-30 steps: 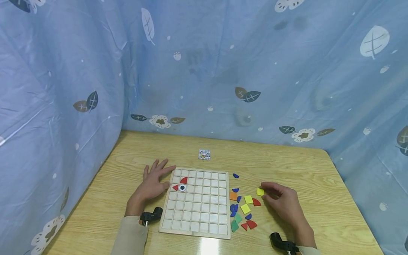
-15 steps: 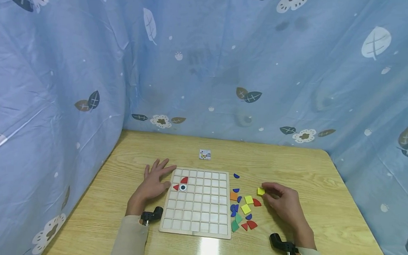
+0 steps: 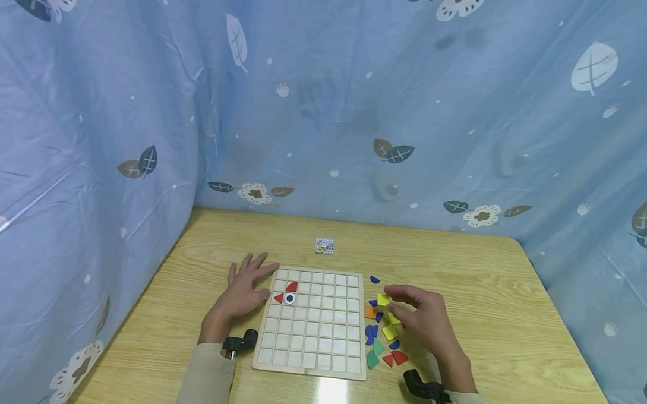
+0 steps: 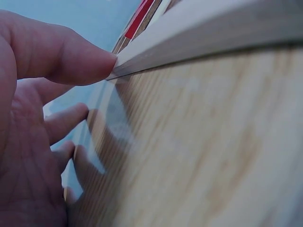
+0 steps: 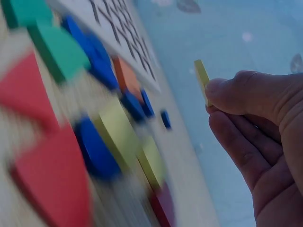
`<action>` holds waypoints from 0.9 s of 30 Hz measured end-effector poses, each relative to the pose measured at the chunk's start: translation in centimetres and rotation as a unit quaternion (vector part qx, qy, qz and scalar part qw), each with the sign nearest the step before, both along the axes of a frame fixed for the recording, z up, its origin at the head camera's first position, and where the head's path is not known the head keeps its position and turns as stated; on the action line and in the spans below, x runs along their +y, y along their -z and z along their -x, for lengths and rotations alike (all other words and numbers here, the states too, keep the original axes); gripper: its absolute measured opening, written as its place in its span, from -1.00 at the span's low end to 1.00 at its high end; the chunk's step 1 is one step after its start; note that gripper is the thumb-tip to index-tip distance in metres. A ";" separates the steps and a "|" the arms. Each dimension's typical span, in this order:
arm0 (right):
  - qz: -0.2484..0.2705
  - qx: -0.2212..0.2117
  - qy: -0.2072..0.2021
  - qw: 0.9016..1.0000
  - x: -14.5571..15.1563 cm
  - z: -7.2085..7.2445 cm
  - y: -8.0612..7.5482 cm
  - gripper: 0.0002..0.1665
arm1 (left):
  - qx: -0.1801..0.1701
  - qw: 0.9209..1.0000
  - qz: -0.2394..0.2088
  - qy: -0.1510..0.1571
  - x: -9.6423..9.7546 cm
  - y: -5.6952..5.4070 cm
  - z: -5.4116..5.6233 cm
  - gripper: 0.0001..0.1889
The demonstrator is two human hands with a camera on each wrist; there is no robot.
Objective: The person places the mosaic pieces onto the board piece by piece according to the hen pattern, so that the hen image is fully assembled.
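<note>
The right hand (image 3: 425, 315) pinches a yellow tile (image 5: 200, 75); in right wrist view, its long axis points half past eleven, lower end hidden. Left hand (image 3: 240, 294), fingers spread, touches board (image 3: 325, 330) at ten.

Head view high, facing forward and down over table (image 3: 518, 298), wrist views low, close, board (image 3: 319, 330) in all 3
</note>
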State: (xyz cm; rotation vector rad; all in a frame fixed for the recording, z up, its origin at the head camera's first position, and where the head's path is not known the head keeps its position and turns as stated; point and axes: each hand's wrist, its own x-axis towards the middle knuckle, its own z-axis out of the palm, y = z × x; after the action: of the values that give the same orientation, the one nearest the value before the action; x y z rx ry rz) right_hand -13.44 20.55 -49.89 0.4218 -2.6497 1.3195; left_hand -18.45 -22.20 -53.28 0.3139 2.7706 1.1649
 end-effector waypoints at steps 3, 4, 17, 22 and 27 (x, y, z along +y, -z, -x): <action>0.017 0.001 -0.026 1.000 -1.5 0.2 0.3 -0.60 | 0.000 1.000 -0.002 -0.002 0.0 0.0 0.0 -0.28; 0.020 0.003 -0.034 0.999 -2.0 0.3 0.4 -0.60 | 0.001 1.000 -0.002 -0.002 0.0 0.0 0.0 -0.28; 0.030 0.009 -0.105 0.994 -7.8 1.0 0.7 -0.65 | 0.000 1.000 0.000 -0.003 0.0 0.1 0.0 -0.28; 0.031 0.007 -0.129 0.991 -9.6 1.4 0.6 -0.65 | 0.000 1.000 0.001 -0.003 0.0 0.2 0.1 -0.28; 0.042 -0.003 -0.152 0.988 -11.2 1.7 0.5 -0.65 | 0.001 1.000 0.002 -0.002 0.0 0.2 0.1 -0.28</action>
State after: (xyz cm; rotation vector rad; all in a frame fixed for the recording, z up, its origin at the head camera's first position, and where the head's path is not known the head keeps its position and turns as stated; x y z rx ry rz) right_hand -15.17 9.35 -50.40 0.8383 -2.5980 1.5073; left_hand -18.53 -22.24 -53.51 0.3108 2.7767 1.1600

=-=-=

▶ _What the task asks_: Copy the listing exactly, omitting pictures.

▶ _Written solution_:
-30 steps: 
-15 steps: 
+0 steps: 
+0 steps: 
+0 steps: 
`<action>` holds waypoints from 0.9 s of 30 Hz measured end-effector poses, each relative to the pose measured at the chunk's start: translation in centimetres and rotation as a unit quaternion (vector part qx, qy, qz and scalar part qw), each with the sign nearest the step before, both along the axes of a frame fixed for the recording, z up, its origin at the head camera's first position, and where the head's path is not known the head keeps its position and turns as stated; on the action line and in the spans below, x runs along their +y, y along their -z and z along their -x, for lengths and rotations alike (all other words and numbers here, the states too, keep the original axes); gripper: its absolute measured opening, written as its place in its span, from -1.00 at the span's low end to 1.00 at its high end; the chunk's step 1 is one step after its start; note that gripper is the thumb-tip to index-tip distance in metres. A ";" separates the steps and a "|" the arms. Each dimension's typical span, in this order:
arm0 (right):
  - qz: -0.2484..0.2705
  - qx: -0.2212..0.2117
  - qy: -0.2072..0.2021
  - qw: 0.9016..1.0000
  - x: -14.5571..15.1563 cm
  - z: -7.2085..7.2445 cm
  - y: -8.0612..7.5482 cm
  - gripper: 0.0002..0.1665
arm1 (left):
  - qx: -0.1801..0.1701
  - qw: 0.9209..1.0000
  - qz: -0.2394..0.2088
  - qy: -0.1510..0.1571
  - x: -9.6423..9.7546 cm
  - y: -5.6952..5.4070 cm
  - z: -5.4116..5.6233 cm
  - gripper: 0.0001..0.1889
The demonstrator is two human hands with a camera on each wrist; there is no robot.
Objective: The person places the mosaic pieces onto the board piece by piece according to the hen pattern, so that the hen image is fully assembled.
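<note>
The right hand (image 3: 425, 315) pinches a yellow tile (image 5: 200, 75); in right wrist view, its long axis points half past eleven, lower end hidden. Left hand (image 3: 240, 294), fingers spread, touches board (image 3: 325, 330) at ten.

Head view high, facing forward and down over table (image 3: 518, 298), wrist views low, close, board (image 3: 319, 330) in all 3
</note>
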State: (xyz cm; rotation vector rad; all in a frame fixed for the recording, z up, its origin at the head camera's first position, and where the head's path is not known the head keeps its position and turns as stated; point and axes: each hand's wrist, its own x-axis towards the middle knuckle, its own z-axis out of the palm, y = z × x; after the action: of the values that give the same orientation, the one nearest the value before the action; x y z rx ry rz) right_hand -13.44 20.55 -49.89 0.4218 -2.6497 1.3195; left_hand -18.45 -22.20 -53.28 0.3139 2.7706 1.1649
 end-effector waypoints at steps 3, 4, 17, 22 and 27 (x, y, z along +y, -z, -x): <action>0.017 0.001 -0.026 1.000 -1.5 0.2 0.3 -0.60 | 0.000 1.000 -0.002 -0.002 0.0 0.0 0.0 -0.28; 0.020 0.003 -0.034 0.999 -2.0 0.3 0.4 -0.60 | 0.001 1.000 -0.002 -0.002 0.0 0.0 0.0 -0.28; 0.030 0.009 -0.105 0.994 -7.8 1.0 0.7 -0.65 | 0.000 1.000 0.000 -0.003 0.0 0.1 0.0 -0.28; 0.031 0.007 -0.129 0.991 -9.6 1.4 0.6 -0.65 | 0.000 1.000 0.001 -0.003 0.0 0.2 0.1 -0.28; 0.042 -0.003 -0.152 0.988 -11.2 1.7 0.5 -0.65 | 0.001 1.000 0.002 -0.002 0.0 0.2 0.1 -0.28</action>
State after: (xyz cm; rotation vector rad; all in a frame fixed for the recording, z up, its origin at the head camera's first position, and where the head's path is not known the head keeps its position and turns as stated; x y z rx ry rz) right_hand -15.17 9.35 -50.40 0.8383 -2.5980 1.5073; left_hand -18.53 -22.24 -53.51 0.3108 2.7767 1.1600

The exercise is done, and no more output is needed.